Integrated analysis of on-road energy consumption and range optimization in the conversion of an IC engine vehicle to a battery-electric vehicle: a comprehensive research study

Abstract

Abstract A major goal of this research project was to analyze how energy consumption and range of electric vehicles are affected by a variety of factors. The study includes an analysis of data based on factors such as state of charge, wheel traction power, power due to drag and aerodynamics, potential and kinetic energy changes, elevation, current, voltage, speed, and total loss due to traffic, and their effect on the consumption of energy and range of the electric vehicles. The data was analyzed using statistical methods such as MATLAB, Excel, and Python to find correlations between the various factors mentioned above. This research paper thoroughly explores the intricate relationships governing consumption of energy and range of the electric vehicles.
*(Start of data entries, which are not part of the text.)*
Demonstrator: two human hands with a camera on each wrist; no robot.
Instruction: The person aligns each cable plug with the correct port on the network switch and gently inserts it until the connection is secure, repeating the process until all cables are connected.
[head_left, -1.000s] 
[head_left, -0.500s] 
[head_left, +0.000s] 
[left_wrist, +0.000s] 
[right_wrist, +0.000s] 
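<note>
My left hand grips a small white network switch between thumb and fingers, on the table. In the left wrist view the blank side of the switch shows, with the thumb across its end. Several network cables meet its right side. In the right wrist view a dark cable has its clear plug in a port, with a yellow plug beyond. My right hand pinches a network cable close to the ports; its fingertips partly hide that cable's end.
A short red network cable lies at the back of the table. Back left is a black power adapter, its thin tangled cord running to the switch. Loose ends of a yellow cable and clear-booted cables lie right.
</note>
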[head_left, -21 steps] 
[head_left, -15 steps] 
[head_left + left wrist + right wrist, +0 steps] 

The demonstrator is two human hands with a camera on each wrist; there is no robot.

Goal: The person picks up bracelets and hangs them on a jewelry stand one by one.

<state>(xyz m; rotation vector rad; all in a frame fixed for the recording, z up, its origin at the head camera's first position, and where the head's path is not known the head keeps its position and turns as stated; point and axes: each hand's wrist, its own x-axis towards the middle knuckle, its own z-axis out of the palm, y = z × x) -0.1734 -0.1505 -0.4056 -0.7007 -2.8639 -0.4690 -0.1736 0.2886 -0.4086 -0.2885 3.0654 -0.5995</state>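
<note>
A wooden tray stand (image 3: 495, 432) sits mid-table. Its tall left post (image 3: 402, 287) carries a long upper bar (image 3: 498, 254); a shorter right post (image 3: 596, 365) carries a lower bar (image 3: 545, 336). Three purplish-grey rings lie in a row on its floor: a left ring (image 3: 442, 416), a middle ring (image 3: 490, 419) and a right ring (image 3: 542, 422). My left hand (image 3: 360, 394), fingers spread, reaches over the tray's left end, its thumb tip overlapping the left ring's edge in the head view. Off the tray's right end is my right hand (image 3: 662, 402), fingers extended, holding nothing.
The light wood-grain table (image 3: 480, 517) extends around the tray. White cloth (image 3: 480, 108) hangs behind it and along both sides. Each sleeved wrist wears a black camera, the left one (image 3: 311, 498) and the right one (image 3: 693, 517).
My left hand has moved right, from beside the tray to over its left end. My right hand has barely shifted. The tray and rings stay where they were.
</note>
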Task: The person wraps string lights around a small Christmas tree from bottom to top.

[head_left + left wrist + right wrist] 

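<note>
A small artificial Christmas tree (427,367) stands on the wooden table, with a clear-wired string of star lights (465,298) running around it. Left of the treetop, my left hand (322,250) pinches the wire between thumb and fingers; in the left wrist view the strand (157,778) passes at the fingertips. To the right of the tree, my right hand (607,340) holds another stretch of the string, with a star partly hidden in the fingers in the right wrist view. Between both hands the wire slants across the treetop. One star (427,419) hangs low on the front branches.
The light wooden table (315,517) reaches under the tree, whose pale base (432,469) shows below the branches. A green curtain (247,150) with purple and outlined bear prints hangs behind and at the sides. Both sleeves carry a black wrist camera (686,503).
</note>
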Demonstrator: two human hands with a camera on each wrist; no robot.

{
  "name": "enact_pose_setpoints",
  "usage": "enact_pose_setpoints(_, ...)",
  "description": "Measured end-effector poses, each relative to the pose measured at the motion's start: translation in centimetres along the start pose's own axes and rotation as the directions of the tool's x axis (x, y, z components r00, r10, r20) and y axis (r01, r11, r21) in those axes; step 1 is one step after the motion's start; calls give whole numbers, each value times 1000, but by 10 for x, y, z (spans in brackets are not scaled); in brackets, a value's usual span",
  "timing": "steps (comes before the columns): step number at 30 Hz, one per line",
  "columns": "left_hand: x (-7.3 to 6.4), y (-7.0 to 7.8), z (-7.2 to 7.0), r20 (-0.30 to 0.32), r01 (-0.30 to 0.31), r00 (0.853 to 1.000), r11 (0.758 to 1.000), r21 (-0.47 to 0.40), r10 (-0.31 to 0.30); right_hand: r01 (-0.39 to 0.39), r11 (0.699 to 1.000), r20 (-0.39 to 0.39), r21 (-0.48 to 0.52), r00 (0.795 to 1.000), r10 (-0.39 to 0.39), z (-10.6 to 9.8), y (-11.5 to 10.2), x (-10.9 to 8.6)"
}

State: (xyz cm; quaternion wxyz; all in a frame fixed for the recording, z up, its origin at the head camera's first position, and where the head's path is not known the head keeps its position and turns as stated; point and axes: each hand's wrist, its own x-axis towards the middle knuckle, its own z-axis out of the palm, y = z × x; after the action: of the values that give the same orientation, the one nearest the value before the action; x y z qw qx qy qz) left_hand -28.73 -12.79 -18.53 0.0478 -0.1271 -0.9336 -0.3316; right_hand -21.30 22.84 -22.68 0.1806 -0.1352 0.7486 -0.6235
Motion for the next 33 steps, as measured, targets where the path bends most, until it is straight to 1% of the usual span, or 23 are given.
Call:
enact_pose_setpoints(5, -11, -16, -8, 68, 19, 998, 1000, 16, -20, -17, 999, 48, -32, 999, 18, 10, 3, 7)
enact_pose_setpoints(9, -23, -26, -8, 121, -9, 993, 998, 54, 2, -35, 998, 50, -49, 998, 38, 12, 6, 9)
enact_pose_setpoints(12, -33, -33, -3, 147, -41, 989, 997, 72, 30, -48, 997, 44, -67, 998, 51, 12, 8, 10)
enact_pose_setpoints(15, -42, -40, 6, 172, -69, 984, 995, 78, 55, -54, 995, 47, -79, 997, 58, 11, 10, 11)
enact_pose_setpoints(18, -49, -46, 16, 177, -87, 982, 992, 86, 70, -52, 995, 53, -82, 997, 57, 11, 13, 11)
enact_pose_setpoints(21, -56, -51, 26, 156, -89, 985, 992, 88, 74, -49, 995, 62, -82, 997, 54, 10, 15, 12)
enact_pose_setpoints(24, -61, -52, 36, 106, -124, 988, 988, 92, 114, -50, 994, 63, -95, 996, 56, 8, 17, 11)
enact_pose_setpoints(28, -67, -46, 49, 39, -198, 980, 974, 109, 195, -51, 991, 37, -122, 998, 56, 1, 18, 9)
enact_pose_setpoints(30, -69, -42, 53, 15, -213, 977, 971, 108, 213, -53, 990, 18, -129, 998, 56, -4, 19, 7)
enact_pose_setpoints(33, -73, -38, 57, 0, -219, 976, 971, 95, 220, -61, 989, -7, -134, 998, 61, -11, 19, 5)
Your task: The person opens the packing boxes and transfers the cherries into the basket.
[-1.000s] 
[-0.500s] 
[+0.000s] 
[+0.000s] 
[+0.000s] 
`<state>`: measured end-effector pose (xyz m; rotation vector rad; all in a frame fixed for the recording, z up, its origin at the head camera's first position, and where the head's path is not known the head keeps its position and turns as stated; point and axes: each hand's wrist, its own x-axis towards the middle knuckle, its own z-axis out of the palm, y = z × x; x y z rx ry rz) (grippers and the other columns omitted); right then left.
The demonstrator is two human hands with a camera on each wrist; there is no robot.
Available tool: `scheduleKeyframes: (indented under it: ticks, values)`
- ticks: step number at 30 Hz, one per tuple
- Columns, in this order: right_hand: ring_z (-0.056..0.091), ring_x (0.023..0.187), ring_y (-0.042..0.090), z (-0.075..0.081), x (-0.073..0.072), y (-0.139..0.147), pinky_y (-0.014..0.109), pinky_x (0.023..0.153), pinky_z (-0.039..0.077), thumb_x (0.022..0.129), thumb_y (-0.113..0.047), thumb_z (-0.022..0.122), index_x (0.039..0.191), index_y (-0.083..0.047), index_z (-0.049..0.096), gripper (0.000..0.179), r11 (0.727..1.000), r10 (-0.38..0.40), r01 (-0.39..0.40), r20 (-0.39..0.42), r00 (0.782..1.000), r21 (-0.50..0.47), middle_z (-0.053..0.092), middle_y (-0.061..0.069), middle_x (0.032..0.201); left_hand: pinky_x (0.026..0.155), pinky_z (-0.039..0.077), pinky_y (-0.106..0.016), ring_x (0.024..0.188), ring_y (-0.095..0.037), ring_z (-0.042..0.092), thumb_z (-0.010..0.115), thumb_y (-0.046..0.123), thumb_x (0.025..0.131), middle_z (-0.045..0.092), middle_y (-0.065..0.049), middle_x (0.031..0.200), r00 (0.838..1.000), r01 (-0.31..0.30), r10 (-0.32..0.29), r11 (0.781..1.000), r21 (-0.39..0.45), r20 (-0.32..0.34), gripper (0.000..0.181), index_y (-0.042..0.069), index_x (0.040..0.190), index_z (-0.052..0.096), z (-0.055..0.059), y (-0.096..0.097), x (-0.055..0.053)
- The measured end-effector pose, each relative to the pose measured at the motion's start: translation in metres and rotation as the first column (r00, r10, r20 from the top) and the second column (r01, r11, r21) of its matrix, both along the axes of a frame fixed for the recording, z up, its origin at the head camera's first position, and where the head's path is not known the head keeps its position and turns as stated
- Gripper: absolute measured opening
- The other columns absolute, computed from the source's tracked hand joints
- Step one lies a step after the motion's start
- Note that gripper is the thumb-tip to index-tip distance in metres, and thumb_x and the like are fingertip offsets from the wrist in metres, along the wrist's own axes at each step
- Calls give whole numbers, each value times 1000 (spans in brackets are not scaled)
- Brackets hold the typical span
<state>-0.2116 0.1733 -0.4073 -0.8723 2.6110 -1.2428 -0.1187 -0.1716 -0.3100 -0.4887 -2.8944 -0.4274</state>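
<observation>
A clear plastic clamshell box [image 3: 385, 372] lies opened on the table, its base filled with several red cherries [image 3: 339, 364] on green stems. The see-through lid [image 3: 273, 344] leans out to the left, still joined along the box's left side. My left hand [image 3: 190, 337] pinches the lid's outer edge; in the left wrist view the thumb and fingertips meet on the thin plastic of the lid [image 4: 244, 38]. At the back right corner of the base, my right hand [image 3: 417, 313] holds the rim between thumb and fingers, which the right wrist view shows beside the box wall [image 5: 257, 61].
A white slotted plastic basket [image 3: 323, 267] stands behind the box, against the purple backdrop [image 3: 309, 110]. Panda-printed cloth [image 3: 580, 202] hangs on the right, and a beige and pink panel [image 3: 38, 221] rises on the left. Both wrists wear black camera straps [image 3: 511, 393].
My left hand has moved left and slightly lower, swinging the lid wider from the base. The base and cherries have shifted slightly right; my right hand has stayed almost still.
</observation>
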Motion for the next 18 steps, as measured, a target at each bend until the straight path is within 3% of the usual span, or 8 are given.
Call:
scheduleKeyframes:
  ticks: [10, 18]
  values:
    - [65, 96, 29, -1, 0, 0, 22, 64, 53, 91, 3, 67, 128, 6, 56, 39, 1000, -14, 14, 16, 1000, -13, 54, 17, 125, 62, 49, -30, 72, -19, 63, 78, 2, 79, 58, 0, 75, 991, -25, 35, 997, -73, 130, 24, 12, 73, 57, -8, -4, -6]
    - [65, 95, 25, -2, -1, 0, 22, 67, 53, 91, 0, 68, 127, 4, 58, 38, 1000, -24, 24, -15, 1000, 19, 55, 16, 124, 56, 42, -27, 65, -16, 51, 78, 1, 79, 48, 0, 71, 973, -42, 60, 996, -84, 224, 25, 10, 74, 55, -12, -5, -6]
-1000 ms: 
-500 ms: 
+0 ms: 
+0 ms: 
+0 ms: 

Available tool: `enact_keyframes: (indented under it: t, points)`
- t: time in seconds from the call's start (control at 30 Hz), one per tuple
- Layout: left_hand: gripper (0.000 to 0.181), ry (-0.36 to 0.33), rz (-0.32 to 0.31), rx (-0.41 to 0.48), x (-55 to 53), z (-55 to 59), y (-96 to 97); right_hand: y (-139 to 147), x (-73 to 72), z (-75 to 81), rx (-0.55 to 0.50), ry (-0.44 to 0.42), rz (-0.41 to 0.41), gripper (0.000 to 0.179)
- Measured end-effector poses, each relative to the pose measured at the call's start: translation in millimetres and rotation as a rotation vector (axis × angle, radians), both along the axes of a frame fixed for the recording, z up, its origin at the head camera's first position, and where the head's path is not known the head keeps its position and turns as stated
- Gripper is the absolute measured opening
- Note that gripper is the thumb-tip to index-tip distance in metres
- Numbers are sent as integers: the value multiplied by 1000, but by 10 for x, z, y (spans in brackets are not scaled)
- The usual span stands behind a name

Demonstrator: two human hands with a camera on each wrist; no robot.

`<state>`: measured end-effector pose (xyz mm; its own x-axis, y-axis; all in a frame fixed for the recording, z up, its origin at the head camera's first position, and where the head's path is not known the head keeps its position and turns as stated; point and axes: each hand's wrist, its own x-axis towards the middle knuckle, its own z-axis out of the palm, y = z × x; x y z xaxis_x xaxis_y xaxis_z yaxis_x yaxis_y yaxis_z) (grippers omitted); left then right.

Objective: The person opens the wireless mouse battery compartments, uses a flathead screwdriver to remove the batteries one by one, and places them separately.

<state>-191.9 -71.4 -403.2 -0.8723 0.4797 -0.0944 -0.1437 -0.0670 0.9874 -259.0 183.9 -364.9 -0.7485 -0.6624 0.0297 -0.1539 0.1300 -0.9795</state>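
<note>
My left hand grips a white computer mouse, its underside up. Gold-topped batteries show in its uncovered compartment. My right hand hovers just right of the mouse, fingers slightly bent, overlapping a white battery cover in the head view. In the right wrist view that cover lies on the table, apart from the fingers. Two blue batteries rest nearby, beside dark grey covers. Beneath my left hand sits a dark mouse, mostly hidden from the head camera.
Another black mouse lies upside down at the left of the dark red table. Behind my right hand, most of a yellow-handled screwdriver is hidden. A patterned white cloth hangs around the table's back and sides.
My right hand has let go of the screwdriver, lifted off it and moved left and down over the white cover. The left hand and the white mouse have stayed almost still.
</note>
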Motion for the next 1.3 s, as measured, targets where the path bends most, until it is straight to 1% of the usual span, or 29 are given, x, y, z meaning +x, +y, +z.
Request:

Notably, this paper discovered connections between altitude and state of charge, current and state of charge, and even speed and voltage drop, highlighting the interplay of these elements. This paper also explored how factors like vehicle speed, slope, current, wheel traction power, and power due to gravity collectively shape EV propulsion dynamics. In simpler terms, this paper quantified energy losses due to traffic and emphasized how efficient motors and regenerative systems can significantly reduce these losses. Notably, regenerative efficiency stands out, cutting total energy losses by nearly half compared to scenarios where it is not used. These findings contribute to academic discussions and offer practical insights that undergraduate students can grasp, informing future EV designs and operations and promoting an energy-conscious transportation landscape.